### Your goal
Only the lines from the one containing "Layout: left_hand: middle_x" through the final line below belong in the output, copied exactly and without pictures.

### Given material
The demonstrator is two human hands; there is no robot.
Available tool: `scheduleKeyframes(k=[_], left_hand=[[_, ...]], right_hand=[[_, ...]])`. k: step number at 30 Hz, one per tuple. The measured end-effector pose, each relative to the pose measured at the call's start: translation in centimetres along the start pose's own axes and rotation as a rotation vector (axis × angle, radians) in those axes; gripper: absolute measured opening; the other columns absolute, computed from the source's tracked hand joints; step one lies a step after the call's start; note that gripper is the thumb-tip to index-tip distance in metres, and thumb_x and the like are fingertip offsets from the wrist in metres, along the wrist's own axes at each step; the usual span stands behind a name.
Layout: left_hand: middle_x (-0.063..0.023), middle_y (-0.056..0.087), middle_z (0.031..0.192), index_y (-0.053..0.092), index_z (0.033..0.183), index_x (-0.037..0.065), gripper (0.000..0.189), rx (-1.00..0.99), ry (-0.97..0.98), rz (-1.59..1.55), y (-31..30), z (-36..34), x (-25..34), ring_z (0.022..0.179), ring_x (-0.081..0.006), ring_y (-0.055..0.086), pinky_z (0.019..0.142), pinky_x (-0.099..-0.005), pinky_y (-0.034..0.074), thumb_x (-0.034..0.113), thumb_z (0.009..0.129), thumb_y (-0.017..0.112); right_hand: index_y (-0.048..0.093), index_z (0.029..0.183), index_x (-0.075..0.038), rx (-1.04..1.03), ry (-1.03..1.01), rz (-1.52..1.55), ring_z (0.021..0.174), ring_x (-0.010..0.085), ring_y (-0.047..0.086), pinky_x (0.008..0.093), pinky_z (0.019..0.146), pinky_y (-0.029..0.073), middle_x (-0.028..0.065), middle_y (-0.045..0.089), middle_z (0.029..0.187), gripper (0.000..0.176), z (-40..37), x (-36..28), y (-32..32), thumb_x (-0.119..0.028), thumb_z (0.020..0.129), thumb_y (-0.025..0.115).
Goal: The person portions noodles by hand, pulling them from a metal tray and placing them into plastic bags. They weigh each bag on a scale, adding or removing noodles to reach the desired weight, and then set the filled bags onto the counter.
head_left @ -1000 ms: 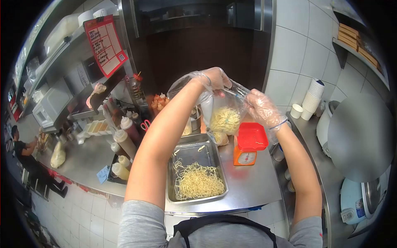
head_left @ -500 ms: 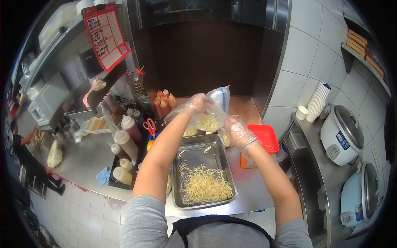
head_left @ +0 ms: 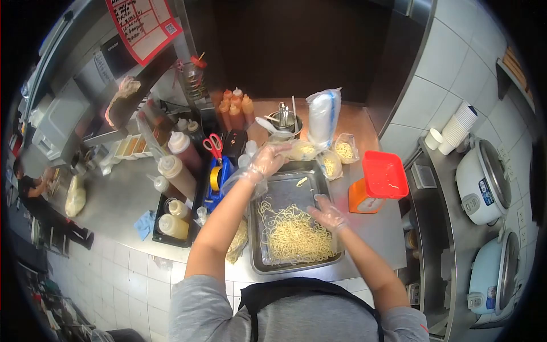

### Answer for the task
Layout: left_hand: middle_x (-0.063..0.023), middle_y (-0.056..0.087), middle_z (0.031..0.192), index_y (-0.053..0.092), index_z (0.033..0.183), index_x (-0.037..0.065), gripper (0.000..0.189), rx (-1.00..0.99), ry (-0.97..0.98), rz (-1.59..1.55), y (-31..30), z (-36..34), x (-25..34), ring_z (0.022..0.179), ring_x (-0.081..0.006), ring_y (-0.055..0.086), pinky_z (0.019..0.142), pinky_x (-0.099..-0.005), pinky_y (-0.034..0.074), thumb_x (-0.034..0.113), thumb_z (0.009..0.129), thumb_y (-0.017..0.112); right_hand: index_y (-0.048..0.093), index_z (0.029..0.183), index_x (-0.075..0.038), rx (-1.04..1.03), ry (-1.03..1.01), rz (-1.52..1.55), ring_z (0.021..0.174), ring_x (-0.010..0.085), ring_y (-0.047..0.086), pinky_x (0.008..0.093), pinky_z (0.019..0.146), pinky_y (-0.029..0.073), middle_x (-0.028..0.065), middle_y (-0.045..0.089), middle_z (0.029..0.187), gripper (0.000..0.176), z (-40..37), x (-36..28), y (-32..32), thumb_x (-0.119..0.028), thumb_z (0.020..0.129), thumb_y (-0.025..0.115).
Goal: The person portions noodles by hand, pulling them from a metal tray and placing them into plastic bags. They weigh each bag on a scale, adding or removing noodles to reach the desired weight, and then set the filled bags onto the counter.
head_left @ -1000 ms: 
head_left @ -500 ms: 
head_left @ +0 ms: 

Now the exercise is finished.